6話 箱船

 兎とて、いつでも寝坊をするわけではない。


 むしろ兎は老兎であり、老兎であるからには眠りも短くなり、必然。中秋の名月を迎えるその日、兎は早くに目覚めたのである。


 場所はここ数日ですっかり寝室へと化した暗室であり、暗室であるからにはやはり赤暗い沈黙が場を支配しており、その頭上には二百と三の月が掲げられ、四百と六の瞳は、相変わらずの色で老兎を見下ろしているのである。


 すなわちそれは、兎の敗北であった。

 いや、たとい兎があと百年をかけ、一億の月を眺めたとして、結果は変わらなかったであろう。


 それほどまでに月は兎にとって圧倒的であったし、兎は老兎で、科学者でも天文学者でも物理学者でもなく、ただの写真家にすぎなかったというまでのことだ。


 不思議と、兎に悔しさは無かった。

 むしろどこか安堵のような、言い知れぬ感情が、くつくつと静かに腹の中で蠢いているのだが、それが何に由来するものであるかを、老いた兎には確認する術もない。


 未だ真赤な寝ぼけまなこを手で擦り、昨日現像しておいたネガを印刷する作業に取り掛かる。


 一枚。二枚と印刷し、つるしては目を凝らし、けれどそこには何も見つけられず、また次の印刷へと戻る。


 哀しいかな。実に二百を超える月の写真をここ数日で取り続けたのにもかかわらず、老兎の写真の腕前は一向に上達することなくこの日を迎えていた。

 せめて。せめて腕前が上達でもし、最高の一枚が取れたのであれば、蛙にだって自慢を出来たであろう。

 月の真の姿をこうして収めたが、なに。月は大したことがなくこうして戻ってきたのだ。と、虚を吐くこともできたであろう。


 或いは、これから数年して、ああ、あの時に一心不乱に写真を写し続けたおかげで、劇的に成長したものだった。と、懐かしむことだってできたかもしれない。


 けれど、現実とは得てしてそういうモノなのだ。

 徒労は徒労で終わり、けれど本人はそれを徒労であるとすら気付かずに、暖々のんのんと日常という積み重ねの一幕として、いつかは忘れてしまうのだろう。


 と、兎は新たにつるした写真の一部に、目を向ける。

 それは、なんてことはないただの月の、なんてことはない汚れであった。


 概ね、寝ぼけ眼を擦った目ヤニが、感光時に交じりでもしたのだろう。

 不自然に一部だけ白く抜かれた、現代芸術だというにもおこがましい、失敗作。


 無論、兎だってそんなことは承知していよう。

 だが、それでも、一度転がり出した想像は膨らむのである。


 さては、あの箱舟は、月へと向かう箱舟だったのではないか。

 そうして箱舟は昨夜、こうして月に降り立ち、これより先は月にて生を広げ、満ち満ちて、第二の楽園へと至るのではなかろうか。


 兎は知らず、微笑んでいた。


 その頬笑みがどこから端を発するモノなのか。
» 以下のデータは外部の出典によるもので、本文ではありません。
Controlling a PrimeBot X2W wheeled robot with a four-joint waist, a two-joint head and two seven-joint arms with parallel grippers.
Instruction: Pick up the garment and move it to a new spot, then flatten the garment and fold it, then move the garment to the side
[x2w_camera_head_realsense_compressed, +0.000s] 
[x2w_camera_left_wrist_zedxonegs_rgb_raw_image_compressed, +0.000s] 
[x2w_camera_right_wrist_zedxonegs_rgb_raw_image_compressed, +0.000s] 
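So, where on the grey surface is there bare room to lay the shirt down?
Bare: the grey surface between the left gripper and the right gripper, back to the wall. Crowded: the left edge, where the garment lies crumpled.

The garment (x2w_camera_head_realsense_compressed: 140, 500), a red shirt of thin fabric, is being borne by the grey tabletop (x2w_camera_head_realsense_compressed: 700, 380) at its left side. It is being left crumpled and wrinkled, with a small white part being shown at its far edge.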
やはり老いた兎には想像だにできない。

 けれど、少なくともその想像に、ありえない絵空事に、善しと。それならば、万事が善し。と、太鼓判を押したのだった。


 そして、そうだ、この写真を、あの下戸蛙に見せてやろう。一緒に悔しがり、一緒に喚き、呑めない酒を呑ませて、吐瀉吐瀉鳴かせてやろう。いや、この写真だけではない。全ての写真を持ちだして、全ての写真を見比べて、寓話愚話と言われながらも、その痕跡を見つけてやろう。嘘を本当にしてやろう。本当を嘘にしてやろう。

 なあんて、老兎らしくもなく、心を躍らせ空想を広げ、そうと決まれば納まりが悪い。残りの写真も現像せねばと、しこしこ作業に戻るのであった。